As HLS tools cannot be used directly on embedded platforms, the compilation process is performed on the host server or commercial clouds such as AWS or Google Cloud, where all HLS tools are pre-installed and configured for automatic compilation. Moreover, third-party DNN IPs can be stored there and deployed when needed. The compilation flow is presented in the right column in Figure 1. In fact, the automation process is driven by a TCL script generated by the framework once the user completes the DNN configuration. The TCL file contains an equivalent “directive” for each layer parameter and the necessary commands to execute the tools. This automation is applied on a C/C++ template specifying the main functionality of layers. More details about each part of the framework are presented in the following sections.

4. Framework at the Edge: DNN Configuration and TCL Generation

4.1. IP Layer C/C++ Base Template

Starting with a C/C++ template representing the layer to be customized, the proposed framework generates a DNN model FPGA-based acceleration. In order to create such a DNN topology, it generates several layers based on this template by building a specific hardware acceleration IP for each one. Additionally, IPs can be customized with various parameters to maximize performance and meet device constraints. Several optimization parameters, such as pipeline, parallel processing, and interface communication, have been used to customize the hardware implementation of each kernel.

The C/C++ template represents the mathematical form of each DNN layer as shown in Figure 2. Equation (1) describes the $y_j$ output of j-th neuron for a given layer. The variable N is the number of outputs, i.e., number of neuron. $x_i$ is the i-th input for the current neuron. b value is the bias and $W{b}_j$ its weight for the j-th neuron. $W_{ij}$ is the weight of i-th input for j-th neuron. Finally, $f(\ast )$ represents the activation function.

$$y_j=f\left(\sum _{i=1}^N\left(x_i\ast W_{ij}\right)+W{b}_j\ast b\right).$$

(1)

Our C/C++ template is composed of three iteration loops (Listing 1): the first of which is used to multiply the bias by its weight, as depicted in Figure 2. The second loop multiplies and accumulates the input data with DNN weights, while the third is used to produce layer outputs, in other words, the activation function for each output neuron. This organization is done in order to provide flexibility in the layer implementation and full control on the RTL IP version. Section 4.2 explains this in more detail:

Listing 1. Pseudo-code for the C/C++ template used for a DNN layer.

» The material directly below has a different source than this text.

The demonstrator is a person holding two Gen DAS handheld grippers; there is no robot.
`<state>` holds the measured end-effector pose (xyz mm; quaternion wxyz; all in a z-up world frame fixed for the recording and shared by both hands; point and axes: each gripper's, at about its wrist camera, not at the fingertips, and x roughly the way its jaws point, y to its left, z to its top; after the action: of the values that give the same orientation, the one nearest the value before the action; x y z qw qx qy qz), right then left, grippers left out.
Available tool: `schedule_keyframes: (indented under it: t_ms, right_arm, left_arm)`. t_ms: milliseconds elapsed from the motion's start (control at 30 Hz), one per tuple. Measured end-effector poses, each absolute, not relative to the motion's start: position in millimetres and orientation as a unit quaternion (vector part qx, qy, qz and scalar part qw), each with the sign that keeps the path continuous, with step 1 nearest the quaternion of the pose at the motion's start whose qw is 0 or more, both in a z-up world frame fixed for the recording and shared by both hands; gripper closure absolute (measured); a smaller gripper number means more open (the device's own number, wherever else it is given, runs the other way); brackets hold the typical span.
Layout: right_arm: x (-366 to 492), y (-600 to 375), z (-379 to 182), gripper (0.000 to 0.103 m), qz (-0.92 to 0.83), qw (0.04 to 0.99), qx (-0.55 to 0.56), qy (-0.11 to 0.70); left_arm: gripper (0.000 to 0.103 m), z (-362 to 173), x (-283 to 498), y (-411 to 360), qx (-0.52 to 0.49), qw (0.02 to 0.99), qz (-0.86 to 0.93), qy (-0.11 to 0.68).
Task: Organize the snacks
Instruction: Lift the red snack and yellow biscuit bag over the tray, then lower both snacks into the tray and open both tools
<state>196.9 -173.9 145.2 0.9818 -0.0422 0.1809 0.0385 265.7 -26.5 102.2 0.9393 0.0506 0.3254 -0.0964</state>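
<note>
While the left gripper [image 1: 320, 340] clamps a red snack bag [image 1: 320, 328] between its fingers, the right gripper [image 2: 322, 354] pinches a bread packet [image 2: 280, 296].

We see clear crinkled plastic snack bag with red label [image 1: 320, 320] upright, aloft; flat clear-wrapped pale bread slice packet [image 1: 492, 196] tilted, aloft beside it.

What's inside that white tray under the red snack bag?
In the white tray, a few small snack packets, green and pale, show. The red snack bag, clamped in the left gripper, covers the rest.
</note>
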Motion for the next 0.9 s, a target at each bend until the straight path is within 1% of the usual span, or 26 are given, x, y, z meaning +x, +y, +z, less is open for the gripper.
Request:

// Multiply the bias value by the weight of j-th neuron for j = 1 to N_Output  B[j] = Wb[j] ∗ b end // Multiply and accumulate layer weights for all neurons for i = 1 to N_Input  for j = 1 to N_Output   X[j] = X[j] + x[i] ∗ W[j]  end end // Add weighted bias and weighted neurons and produce output neurons // result via activation function for j = 1 to N_Output  y[j] = f(X[j]+B[i]) // activation function of each neuron at k-th layer end

4.2. Python Library: DNN Customization and TCL Script Generation

A couple of HLS directives will be generated automatically to define various level optimizations and the communication interface of each IP. These directives that were chosen consider a highly optimized implementation and appropriate hardware resources in light of the embedded system limitations. However, the user can alter drive them by defining his optimizations to explore other implementation alternatives. Each directive has a different effect on the RTL design synthesized by HLS tools. The main effects can be divided into two categories: the optimization category, where the pipeline and parallel computing can be performed, and the interfacing category containing several AXI interface protocols for different needs.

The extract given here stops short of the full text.